### WHAT YOU SHOULD DO
Retype the entries exactly, keeping every line intact.

══ DATA FOR THIS TASK

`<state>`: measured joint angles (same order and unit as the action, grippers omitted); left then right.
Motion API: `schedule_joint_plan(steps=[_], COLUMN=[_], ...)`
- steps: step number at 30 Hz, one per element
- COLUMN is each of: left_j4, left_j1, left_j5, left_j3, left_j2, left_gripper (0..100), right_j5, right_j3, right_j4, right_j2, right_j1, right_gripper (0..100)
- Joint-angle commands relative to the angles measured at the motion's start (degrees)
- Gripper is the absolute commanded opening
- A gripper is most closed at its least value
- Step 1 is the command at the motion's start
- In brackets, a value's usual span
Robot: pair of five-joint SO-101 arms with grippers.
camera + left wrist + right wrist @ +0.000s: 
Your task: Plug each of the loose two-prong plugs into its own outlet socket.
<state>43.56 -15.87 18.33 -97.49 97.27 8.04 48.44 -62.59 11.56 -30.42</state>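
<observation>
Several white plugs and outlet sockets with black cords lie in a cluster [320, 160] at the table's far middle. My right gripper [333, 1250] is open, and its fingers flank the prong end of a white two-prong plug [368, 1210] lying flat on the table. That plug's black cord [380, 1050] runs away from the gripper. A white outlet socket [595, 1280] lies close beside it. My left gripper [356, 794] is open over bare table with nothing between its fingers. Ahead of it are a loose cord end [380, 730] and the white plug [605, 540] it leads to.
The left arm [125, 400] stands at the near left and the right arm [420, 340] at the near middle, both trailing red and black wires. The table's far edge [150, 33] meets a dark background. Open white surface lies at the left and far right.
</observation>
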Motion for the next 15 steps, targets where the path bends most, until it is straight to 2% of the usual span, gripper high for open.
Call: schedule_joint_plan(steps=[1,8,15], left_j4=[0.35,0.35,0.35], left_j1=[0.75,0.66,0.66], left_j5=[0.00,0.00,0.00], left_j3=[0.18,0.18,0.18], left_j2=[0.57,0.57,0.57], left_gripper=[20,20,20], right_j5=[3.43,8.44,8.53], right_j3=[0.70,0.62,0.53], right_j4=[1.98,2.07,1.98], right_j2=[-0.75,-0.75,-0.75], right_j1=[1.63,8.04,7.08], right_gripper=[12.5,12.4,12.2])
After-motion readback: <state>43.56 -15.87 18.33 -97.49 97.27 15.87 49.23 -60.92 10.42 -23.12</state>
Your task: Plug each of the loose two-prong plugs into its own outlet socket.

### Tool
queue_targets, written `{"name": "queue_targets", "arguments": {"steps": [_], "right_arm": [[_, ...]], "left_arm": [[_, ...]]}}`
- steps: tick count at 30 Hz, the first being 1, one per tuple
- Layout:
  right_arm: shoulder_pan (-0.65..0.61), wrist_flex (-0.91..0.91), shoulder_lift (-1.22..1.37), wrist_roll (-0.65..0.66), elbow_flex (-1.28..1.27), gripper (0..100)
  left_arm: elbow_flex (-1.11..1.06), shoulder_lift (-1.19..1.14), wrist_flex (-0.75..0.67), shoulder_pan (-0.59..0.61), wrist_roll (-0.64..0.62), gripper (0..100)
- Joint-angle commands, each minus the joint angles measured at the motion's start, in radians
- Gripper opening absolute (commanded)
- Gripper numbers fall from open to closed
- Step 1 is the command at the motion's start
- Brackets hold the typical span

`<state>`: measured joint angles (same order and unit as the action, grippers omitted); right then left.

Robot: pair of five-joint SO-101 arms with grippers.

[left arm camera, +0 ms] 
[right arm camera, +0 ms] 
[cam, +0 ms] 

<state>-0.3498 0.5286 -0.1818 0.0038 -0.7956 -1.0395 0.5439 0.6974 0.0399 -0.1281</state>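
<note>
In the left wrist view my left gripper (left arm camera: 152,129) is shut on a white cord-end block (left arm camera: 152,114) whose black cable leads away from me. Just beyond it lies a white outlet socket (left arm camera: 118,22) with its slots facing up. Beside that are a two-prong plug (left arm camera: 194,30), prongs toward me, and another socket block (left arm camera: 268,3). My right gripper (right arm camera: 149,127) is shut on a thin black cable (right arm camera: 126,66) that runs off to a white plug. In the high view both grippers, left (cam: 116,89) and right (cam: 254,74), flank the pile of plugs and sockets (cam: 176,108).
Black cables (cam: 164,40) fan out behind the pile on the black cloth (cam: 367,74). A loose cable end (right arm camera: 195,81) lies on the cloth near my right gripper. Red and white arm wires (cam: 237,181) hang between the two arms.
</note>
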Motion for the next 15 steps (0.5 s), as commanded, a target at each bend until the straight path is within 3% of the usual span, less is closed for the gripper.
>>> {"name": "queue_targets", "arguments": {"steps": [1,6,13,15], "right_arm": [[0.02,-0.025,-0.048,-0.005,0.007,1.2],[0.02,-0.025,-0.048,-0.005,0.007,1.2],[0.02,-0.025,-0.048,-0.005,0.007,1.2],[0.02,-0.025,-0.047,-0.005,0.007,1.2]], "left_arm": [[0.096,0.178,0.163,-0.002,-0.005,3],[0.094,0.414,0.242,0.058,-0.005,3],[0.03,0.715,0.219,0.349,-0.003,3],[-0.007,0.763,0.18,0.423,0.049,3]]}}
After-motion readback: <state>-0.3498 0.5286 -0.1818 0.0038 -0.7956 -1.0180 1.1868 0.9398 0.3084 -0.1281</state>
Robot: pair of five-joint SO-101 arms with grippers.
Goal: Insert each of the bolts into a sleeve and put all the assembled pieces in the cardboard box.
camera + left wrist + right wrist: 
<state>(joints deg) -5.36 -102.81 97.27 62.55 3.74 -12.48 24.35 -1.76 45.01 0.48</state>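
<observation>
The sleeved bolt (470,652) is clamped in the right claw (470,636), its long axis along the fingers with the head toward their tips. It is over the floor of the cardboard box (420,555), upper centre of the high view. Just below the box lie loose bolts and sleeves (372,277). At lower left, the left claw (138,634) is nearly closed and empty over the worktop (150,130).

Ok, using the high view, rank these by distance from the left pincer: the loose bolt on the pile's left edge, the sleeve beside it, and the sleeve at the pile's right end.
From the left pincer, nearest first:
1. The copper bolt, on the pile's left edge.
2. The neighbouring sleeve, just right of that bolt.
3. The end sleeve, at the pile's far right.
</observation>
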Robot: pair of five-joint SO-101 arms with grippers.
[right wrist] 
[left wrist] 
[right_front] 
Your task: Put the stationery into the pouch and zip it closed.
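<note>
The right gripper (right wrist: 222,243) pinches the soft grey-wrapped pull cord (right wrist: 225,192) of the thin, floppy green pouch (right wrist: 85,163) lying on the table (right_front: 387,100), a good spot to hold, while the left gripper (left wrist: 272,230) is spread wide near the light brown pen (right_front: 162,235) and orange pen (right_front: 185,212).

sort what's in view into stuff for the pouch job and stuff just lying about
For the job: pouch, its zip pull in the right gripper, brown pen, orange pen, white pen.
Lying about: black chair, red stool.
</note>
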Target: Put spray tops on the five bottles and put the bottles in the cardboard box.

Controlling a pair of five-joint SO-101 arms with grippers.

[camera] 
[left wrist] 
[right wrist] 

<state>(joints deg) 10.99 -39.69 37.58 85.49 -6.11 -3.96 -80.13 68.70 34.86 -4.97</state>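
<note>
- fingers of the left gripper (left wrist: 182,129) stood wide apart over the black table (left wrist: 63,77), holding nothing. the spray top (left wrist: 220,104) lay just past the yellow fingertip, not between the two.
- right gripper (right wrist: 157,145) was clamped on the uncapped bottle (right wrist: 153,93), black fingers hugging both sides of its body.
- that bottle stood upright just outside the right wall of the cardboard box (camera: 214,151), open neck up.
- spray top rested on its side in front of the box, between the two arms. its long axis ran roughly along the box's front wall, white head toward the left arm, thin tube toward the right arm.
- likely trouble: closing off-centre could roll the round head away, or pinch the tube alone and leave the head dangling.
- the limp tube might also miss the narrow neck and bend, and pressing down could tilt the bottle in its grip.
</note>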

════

### TASK ANSWER
`<state>`: measured joint angles (same order and unit as the action, grippers omitted); left then right.
Motion API: `schedule_joint_plan(steps=[_], COLUMN=[_], ...)`
- steps: step number at 30 Hz, one per element
- COLUMN is each of: left_j4, left_j1, left_j5, left_j3, left_j2, left_gripper (0..100), right_j5, right_j3, right_j4, right_j2, right_j1, right_gripper (0..100)
- Joint-angle commands relative to the angles measured at the motion's start (degrees)
- Gripper is the absolute commanded opening
- A gripper is most closed at its least value
- Step 1 is the command at the motion's start
- In brackets, a value's usual span
Robot: pair of five-joint SO-101 arms with grippers.
camera + left wrist + right wrist @ +0.000s: 
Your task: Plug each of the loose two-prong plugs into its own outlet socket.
<state>43.56 -15.87 18.33 -97.49 97.27 8.04 48.44 -62.59 11.56 -30.42</state>
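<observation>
Several white plugs and outlet sockets with black cords lie in a cluster [320, 160] at the table's far middle. My right gripper [333, 1250] is open, and its fingers flank the prong end of a white two-prong plug [368, 1210] lying flat on the table. That plug's black cord [380, 1050] runs away from the gripper. A white outlet socket [595, 1280] lies close beside it. My left gripper [356, 794] is open over bare table with nothing between its fingers. Ahead of it are a loose cord end [380, 730] and the white plug [605, 540] it leads to.
The left arm [125, 400] stands at the near left and the right arm [420, 340] at the near middle, both trailing red and black wires. The table's far edge [150, 33] meets a dark background. Open white surface lies at the left and far right.
</observation>
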Motion for the next 15 steps, targets where the path bends most, until it is straight to 2% of the usual span, gripper high for open.
Call: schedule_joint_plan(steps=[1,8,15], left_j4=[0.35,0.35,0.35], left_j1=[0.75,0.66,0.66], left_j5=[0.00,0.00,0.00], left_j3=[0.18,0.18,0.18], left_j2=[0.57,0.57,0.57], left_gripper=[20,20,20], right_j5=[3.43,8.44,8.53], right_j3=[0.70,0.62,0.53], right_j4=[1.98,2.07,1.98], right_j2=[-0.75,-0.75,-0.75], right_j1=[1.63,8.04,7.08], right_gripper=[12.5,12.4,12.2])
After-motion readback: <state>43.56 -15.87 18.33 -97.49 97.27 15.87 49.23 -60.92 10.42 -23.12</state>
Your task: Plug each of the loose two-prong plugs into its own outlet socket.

### Tool
queue_targets, written `{"name": "queue_targets", "arguments": {"steps": [_], "right_arm": [[_, ...]], "left_arm": [[_, ...]]}}`
- steps: tick count at 30 Hz, the first being 1, one per tuple
- Layout:
  right_arm: shoulder_pan (-0.65..0.61), wrist_flex (-0.91..0.91), shoulder_lift (-1.22..1.37), wrist_roll (-0.65..0.66), elbow_flex (-1.28..1.27), gripper (0..100)
  left_arm: elbow_flex (-1.11..1.06), shoulder_lift (-1.19..1.14), wrist_flex (-0.75..0.67), shoulder_pan (-0.59..0.61), wrist_roll (-0.64..0.62), gripper (0..100)
- Joint-angle commands, each minus the joint angles measured at the motion's start, in radians
- Gripper opening absolute (commanded)
- Gripper numbers fall from open to closed
- Step 1 is the command at the motion's start
- Brackets hold the typical span

`<state>`: measured joint angles (same order and unit as the action, grippers omitted); right then left.

Robot: pair of five-joint SO-101 arms with grippers.

[left arm camera, +0 ms] 
[right arm camera, +0 ms] 
[cam, +0 ms] 

<state>-0.3498 0.5286 -0.1818 0.0038 -0.7956 -1.0395 0.5439 0.6974 0.0399 -0.1281</state>
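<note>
In the left wrist view my left gripper (left arm camera: 152,129) is shut on a white cord-end block (left arm camera: 152,114) whose black cable leads away from me. Just beyond it lies a white outlet socket (left arm camera: 118,22) with its slots facing up. Beside that are a two-prong plug (left arm camera: 194,30), prongs toward me, and another socket block (left arm camera: 268,3). My right gripper (right arm camera: 149,127) is shut on a thin black cable (right arm camera: 126,66) that runs off to a white plug. In the high view both grippers, left (cam: 116,89) and right (cam: 254,74), flank the pile of plugs and sockets (cam: 176,108).
Black cables (cam: 164,40) fan out behind the pile on the black cloth (cam: 367,74). A loose cable end (right arm camera: 195,81) lies on the cloth near my right gripper. Red and white arm wires (cam: 237,181) hang between the two arms.
</note>
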Motion for the next 15 steps (0.5 s), as commanded, a target at each bend until the straight path is within 3% of the usual span, less is closed for the gripper.
>>> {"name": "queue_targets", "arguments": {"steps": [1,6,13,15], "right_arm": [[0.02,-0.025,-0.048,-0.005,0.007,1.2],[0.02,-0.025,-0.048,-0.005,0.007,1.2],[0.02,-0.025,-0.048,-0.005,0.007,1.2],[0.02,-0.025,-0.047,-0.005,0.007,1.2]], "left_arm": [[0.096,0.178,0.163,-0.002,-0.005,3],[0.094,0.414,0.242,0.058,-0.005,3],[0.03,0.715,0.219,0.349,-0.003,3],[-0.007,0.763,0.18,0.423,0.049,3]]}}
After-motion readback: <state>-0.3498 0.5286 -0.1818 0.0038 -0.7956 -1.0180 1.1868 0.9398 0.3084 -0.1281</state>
Robot: pair of five-joint SO-101 arms with grippers.
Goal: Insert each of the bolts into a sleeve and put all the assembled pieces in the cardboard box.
camera + left wrist + right wrist: 
<state>(joints deg) -5.36 -102.81 97.27 62.55 3.74 -12.48 24.35 -1.76 45.01 0.48</state>
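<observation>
The sleeved bolt (470,652) is clamped in the right claw (470,636), its long axis along the fingers with the head toward their tips. It is over the floor of the cardboard box (420,555), upper centre of the high view. Just below the box lie loose bolts and sleeves (372,277). At lower left, the left claw (138,634) is nearly closed and empty over the worktop (150,130).

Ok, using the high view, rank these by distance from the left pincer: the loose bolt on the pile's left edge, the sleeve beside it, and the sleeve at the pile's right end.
From the left pincer, nearest first:
1. The copper bolt, on the pile's left edge.
2. The neighbouring sleeve, just right of that bolt.
3. The end sleeve, at the pile's far right.
</observation>
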Robot: pair of five-joint SO-101 arms with grippers.
[right wrist] 
[left wrist] 
[right_front] 
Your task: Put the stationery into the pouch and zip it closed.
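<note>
The right gripper (right wrist: 222,243) pinches the soft grey-wrapped pull cord (right wrist: 225,192) of the thin, floppy green pouch (right wrist: 85,163) lying on the table (right_front: 387,100), a good spot to hold, while the left gripper (left wrist: 272,230) is spread wide near the light brown pen (right_front: 162,235) and orange pen (right_front: 185,212).

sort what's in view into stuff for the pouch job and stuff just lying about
For the job: pouch, its zip pull in the right gripper, brown pen, orange pen, white pen.
Lying about: black chair, red stool.
</note>
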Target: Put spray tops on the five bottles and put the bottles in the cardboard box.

Controlling a pair of five-joint SO-101 arms with grippers.

[camera] 
[left wrist] 
[right wrist] 

<state>(joints deg) 10.99 -39.69 37.58 85.49 -6.11 -3.96 -80.13 68.70 34.86 -4.97</state>
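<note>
- fingers of the left gripper (left wrist: 182,129) stood wide apart over the black table (left wrist: 63,77), holding nothing. the spray top (left wrist: 220,104) lay just past the yellow fingertip, not between the two.
- right gripper (right wrist: 157,145) was clamped on the uncapped bottle (right wrist: 153,93), black fingers hugging both sides of its body.
- that bottle stood upright just outside the right wall of the cardboard box (camera: 214,151), open neck up.
- spray top rested on its side in front of the box, between the two arms. its long axis ran roughly along the box's front wall, white head toward the left arm, thin tube toward the right arm.
- likely trouble: closing off-centre could roll the round head away, or pinch the tube alone and leave the head dangling.
- the limp tube might also miss the narrow neck and bend, and pressing down could tilt the bottle in its grip.
</note>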

The exercise has been fully answered.